Regular oat meal. I bought the King Soopers brand for $1.99. For 42 ounces of uncooked cereal, that's an outstanding deal. I may need to purchase one or two more of these over the month.

Lemon juice concentrate. The point of this $2.29 purchase is to flavor iced tea. It might also be useful for certain recipes. The idea was that, given that we're foregoing soda and coffee, we wanted one flavorful drink that doesn't cost a lot.

Popcorn. This low-cost snack can be eaten with a bit of melted butter or with caramel.

100 tea bags for $1.58. We can use this for hot and iced tea.

Whole wheat and unbleached white flour. $1.49 for five pounds of food isn't too bad. With this we can make tortillas, cookies, and pie crust. We thought about making bread with yeast or baking powder, but we couldn't really justify the expense. We might purchase low-cost loaves of bread, as they don't cost much more than the ingredients for bread, and they save a lot of time. It is possible to purchase yeast in bulk, but that amount would last much longer than a month.

Canola oil. This can be used in tortillas and other recipes. It cost $2.12.

Hot sauce. This was on sale for $1. This will be useful for spicing up burritos made with refried beans, chicken, and rice.

Salt. Even though we'll use only a tiny portion of the salt in the container, it cost only 49 cents.

Cinnamon. This was a luxury at $3.49, but this four-ounce canister will last all month, and it's really yummy in oatmeal. We can also make cinnamon toast and cinnamon tortillas with it.

Black pepper. It's $1.99, but it's really good in soup and on potatoes.

Sugar. This is $2.19 for a four-pound bag. I'm not sure how much sugar I'll use over the course of a month, so I bought the smaller bag, even though giant bags cost less per pound. We'll use sugar for flan, caramel, and cookies.

Jelly. Okay, we didn't really need this $1.18 purchase, but it will be good on bread, tortillas, and even oatmeal.

Flax seed. At $2.19 per pound, this isn't exactly low-cost food. But a pound will last us all month, and it will provide us with Omega 3 fat.

Baking soda. This 69-cent purchase will be used in various recipes.

Potatoes. Ten pounds for $2.69 -- not bad. Great for soup.

Carrots. These cost $1.07 for a two-pound bag; also great for soup.

Onions and garlic. It's 99 cents per pound for onions and 49 cents for a head of garlic, but these two products are outstanding in soup.

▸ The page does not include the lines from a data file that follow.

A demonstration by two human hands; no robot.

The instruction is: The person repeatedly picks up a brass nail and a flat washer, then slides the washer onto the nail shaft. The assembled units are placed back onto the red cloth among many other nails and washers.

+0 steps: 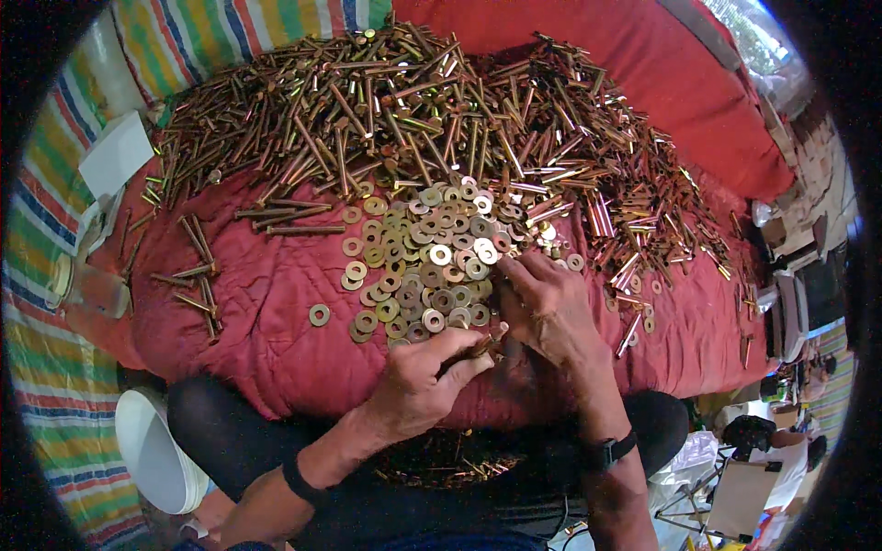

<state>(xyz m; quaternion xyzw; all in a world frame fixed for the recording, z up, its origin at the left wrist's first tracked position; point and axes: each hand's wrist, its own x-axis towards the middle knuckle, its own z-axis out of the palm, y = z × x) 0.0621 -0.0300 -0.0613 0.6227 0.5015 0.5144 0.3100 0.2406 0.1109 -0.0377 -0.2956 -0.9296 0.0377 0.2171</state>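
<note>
While the left hand (418, 381) works close to the front edge of the red quilt (262, 312), its grip is pinched around a bolt (487, 343), thumb and fingers on the shank, the end pointing up and to the right. The right hand (551, 308) is just beside it, fingers bent down to the right border of a pile of washers (432, 248); whether its grip has picked one up or only touches them, I cannot tell, as the fingertips are partly hidden.

The washers lie in the middle of the quilt, overlapping, their lower border near the left hand's knuckles. Behind them a broad heap of bolts (358, 101) fills the far side, reaching back to the striped cloth (211, 37) and curving down the right side toward the quilt's edge.

The widest room for moving is at the left hand's outer side, where wrinkled quilt runs from a lone washer (319, 315) to a few scattered bolts (197, 266) near the left edge. Room between the hands is tight. The front edge drops to the person's dark-clothed legs (220, 427), with a white bucket (158, 450) beside the left knee.
</note>
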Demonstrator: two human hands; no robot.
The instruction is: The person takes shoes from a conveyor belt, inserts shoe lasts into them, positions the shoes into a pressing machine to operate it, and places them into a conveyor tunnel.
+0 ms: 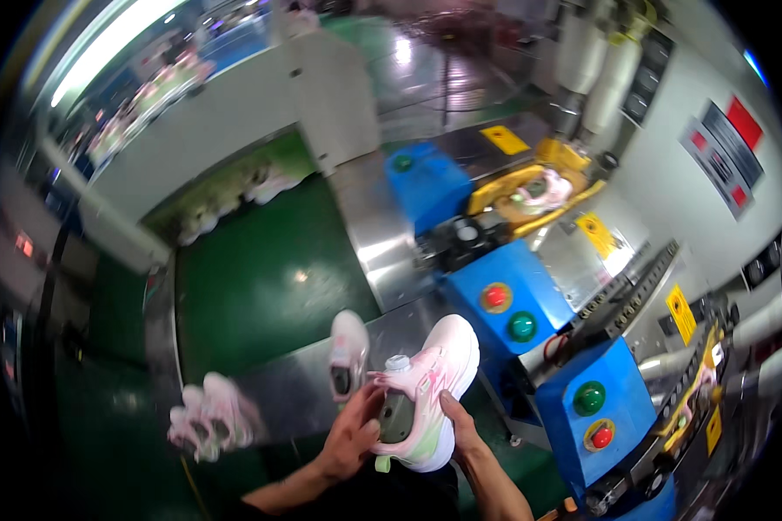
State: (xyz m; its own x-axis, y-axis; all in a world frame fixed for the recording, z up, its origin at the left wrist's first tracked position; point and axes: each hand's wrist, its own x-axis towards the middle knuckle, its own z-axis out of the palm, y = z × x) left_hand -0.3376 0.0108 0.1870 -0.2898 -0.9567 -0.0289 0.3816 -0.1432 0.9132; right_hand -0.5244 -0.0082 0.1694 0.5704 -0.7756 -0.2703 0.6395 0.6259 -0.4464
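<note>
A pink sneaker (434,373) with a thick white sole is held in front of me, its toe pointing up and to the right. A dark grey-green last (397,417) fills its opening, and a pale green loop hangs at the heel. My left hand (354,431) grips it at the collar beside the last. My right hand (462,424) holds the sole side, thumb up along the edge. Just left of it, another pink sneaker (348,347) with a last inside rests on the metal bench (300,369).
Several more pink sneakers (213,417) are grouped at the left end of the bench. To my right are blue control boxes (595,408) with red and green buttons. A press station (539,195) with yellow pads holds a sneaker; a rack of shoes (152,100) stands far left.
</note>
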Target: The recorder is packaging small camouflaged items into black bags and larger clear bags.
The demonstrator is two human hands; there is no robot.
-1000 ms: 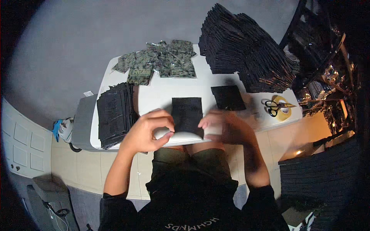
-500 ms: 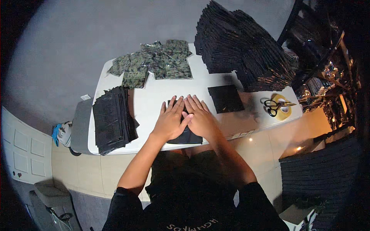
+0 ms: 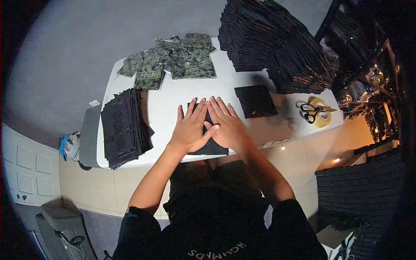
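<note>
A folded piece of black cloth (image 3: 209, 149) lies at the near edge of the white table, mostly covered by my hands. My left hand (image 3: 190, 125) rests flat on its left part, fingers stretched forward. Beside it my right hand (image 3: 226, 123) presses flat too, and the two thumbs cross between them. To the right lies a single square black cloth piece (image 3: 255, 101), touched by neither hand. A tall stack of black cloth pieces (image 3: 123, 130) stands left of my left hand.
Camouflage pieces in clear plastic bags (image 3: 173, 58) lie at the far left of the white table (image 3: 173, 91). Large fanned piles of black cloth (image 3: 268, 43) cover the far right corner. Black-handled scissors (image 3: 313, 112) rest on a yellow tape roll (image 3: 321, 120) near the right edge.
Both hands stay flat on the black cloth with almost the same finger placement. The whole table view has shifted slightly upward in the picture.
</note>
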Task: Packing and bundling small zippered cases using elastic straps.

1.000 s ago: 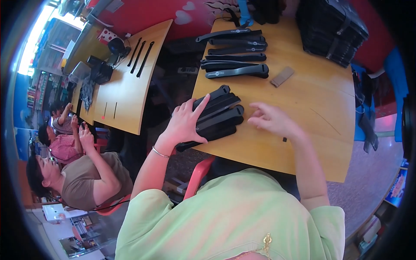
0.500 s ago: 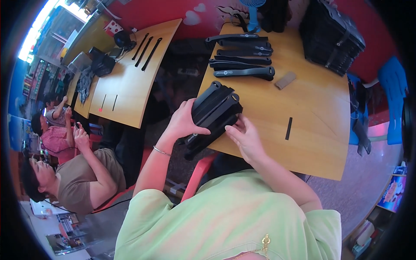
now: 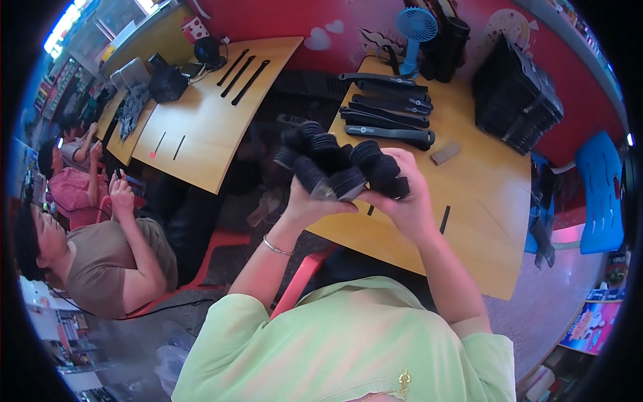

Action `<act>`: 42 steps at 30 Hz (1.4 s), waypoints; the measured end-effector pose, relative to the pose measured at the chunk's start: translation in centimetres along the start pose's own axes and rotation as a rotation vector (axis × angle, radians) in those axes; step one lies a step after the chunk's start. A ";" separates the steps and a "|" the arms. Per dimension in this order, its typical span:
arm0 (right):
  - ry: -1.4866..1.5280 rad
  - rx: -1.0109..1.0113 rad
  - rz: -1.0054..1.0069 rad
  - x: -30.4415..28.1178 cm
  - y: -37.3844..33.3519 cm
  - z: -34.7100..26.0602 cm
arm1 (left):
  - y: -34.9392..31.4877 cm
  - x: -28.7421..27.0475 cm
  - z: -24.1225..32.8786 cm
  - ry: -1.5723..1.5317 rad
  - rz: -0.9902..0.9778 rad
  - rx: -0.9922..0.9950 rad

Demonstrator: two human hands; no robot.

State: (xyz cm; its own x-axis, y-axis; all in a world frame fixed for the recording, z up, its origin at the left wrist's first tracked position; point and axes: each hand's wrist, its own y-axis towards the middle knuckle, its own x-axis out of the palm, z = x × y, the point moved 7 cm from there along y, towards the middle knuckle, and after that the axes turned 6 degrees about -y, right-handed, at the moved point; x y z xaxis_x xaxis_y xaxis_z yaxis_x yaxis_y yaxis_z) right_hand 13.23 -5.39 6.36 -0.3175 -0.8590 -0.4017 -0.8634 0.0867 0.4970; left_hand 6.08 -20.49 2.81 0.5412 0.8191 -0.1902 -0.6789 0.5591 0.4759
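Your left hand (image 3: 315, 204) and right hand (image 3: 405, 204) hide the lower ends of the bundle of black strap pieces (image 3: 341, 164), so you can't count them. The bundle covers part of the desk (image 3: 482, 221). Your right fingers (image 3: 402, 157) wrap behind it, tips unseen. The black stack (image 3: 516, 94) is too dark to identify.

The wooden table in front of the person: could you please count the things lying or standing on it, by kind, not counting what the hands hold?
Long black straps: 5
Blue fan: 1
Black basket: 1
Small grey block: 1
Thin black strips: 2
Total: 10
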 end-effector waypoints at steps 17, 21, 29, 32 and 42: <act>0.049 -0.282 0.152 -2.4 -3.2 -2.0 | -4.0 2.9 -4.0 -0.596 0.059 -0.119; -0.045 -0.275 0.144 -2.8 -3.3 -3.1 | -4.1 3.0 -3.8 -0.636 0.107 -0.127; -0.118 -0.349 0.118 -2.9 -3.2 -3.7 | -4.8 3.2 -4.3 -0.533 0.114 -0.136; -0.106 -0.340 0.141 -3.2 -3.4 -3.5 | -4.8 3.4 -3.9 -0.522 0.121 -0.112; -0.030 -0.401 0.121 -3.2 -2.4 -3.8 | -4.4 3.4 -3.2 -0.342 0.147 -0.053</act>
State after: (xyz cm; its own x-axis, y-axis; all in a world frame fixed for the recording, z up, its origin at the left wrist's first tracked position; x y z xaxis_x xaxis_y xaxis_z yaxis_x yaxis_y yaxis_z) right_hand 17.80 -4.83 9.40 -0.4238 -0.8389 -0.3415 -0.6002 -0.0222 0.7995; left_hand 9.30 -19.74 -2.66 0.5642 0.8059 0.1795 -0.7818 0.4516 0.4299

Cabbage. This terrific food costs only 50 cents per pound. I'll use the green cabbage in soup and perhaps buy red cabbage later for salads.

Banana. I bought a single banana (50 cents per pound) for my wife's breakfast. I'm hoping to find some discounted bananas this month.

Chicken. Legs and thighs were on sale for 69 cents per pound. Even though part of the weight is bone, it's still a pretty good deal. Okay, the dark meat is a little more fatty than the white meat, but it also contains higher levels of some good stuff. We'll probably have baked chicken one night, then shred the rest (and freeze it) for salads and burritos.

Butter. It costs $2.29 per pound, but we use it sparingly in deserts, on bread, and on potatoes.

The new store ads go in effect later today. So I have a bit more shopping to do. At King Soopers I want to buy melons and eggs. And at Target I plan to pick up rice, beans, pasta, and pasta sauce (mainly for variety). Aside from that, I'll purchase fruit, vegetables, and other items as on sale.

So far I've spent $42.90 on food (which includes $1.79 in sales taxes, which are a pretty stupid thing to impose especially on the poor), which leaves $137.10 (at most). I'll spend another big chunk of money later today, but then we'll be fairly well stocked for the rest of the month.